Objectives: The goal of this study is to identify large (>300kb), potentially pathogenic CNVs contributing to autism by SNP genotyping in autism trios.
Methods: Genotyping was performed using the Illumina Human 1M Beadchip on 635 autism cases and immediate family members from 600 families. To identify and call CNVs, the PennCNV algorithm implementing a hidden Markov model (HMM) was used. CNVs identified that were greater than 300kb in size and overlapped one or more genes were selected for further analysis by comparison to the Database of Genomic Variants (DGV) and functional classification of genes. CNVs not in the DGV and likely involved in neurological function and development were considered to be potentially pathogenic and investigated further. CNVs of greatest interest were validated using TaqMan Copy Number Assays.

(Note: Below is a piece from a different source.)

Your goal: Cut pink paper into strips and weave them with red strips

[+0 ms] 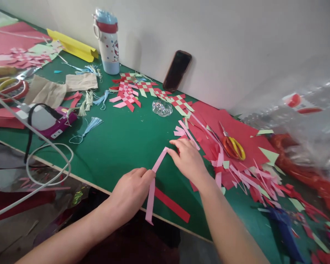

Results: We identified a total of 48 de novo CNVs greater than 300kb using this approach. Of those, 21 were single copy duplications of which only two were not present in the DGV and were shown to be involved in neuronal processes. These CNVs occurred in previously identified autism candidate regions on chromosomes 15q11 and 17p13. Of the 27 single copy deletions, only four were not present in DGV and were involved in neuronal processes. These included previously identified autism related microdeletions at 16p11, deletion of the autism candidate gene ASDL on 22q13, and loss of CHRNA7 on chromosome 15q13. In addition we identified a novel 1.5Mb de novo deletion on chromosome 14q23 in a patient with autism, macrocephaly, and spherocytosis. A deletion in this region has previously been reported in a patient with spherocytosis and mental retardation, and includes novel autism candidate genes MTHFD1, a folate metabolism gene previously implicated in neuropsychiatric disorders such as bipolar disorder and schizophrenia, and PLEKHG3, a gene expressed predominantly in the brain and involved in Rho-GTPase signaling in neurons.
Conclusions: In conclusion, genome-wide SNP analysis is a viable way to identify CNVs related to autism. By filtering only those that are large and affect neuronal genes, we have focused our analysis to potentially pathogenic CNVs. This approach has replicated the presence of previously reported autism CNVs and supports the role of CHRNA7 in autism. Moreover, we have identified two additional potential candidates in MTHFD1 and PLEKHG3. Further analysis will be necessary to better understand the roles of these genes in the etiology of autism.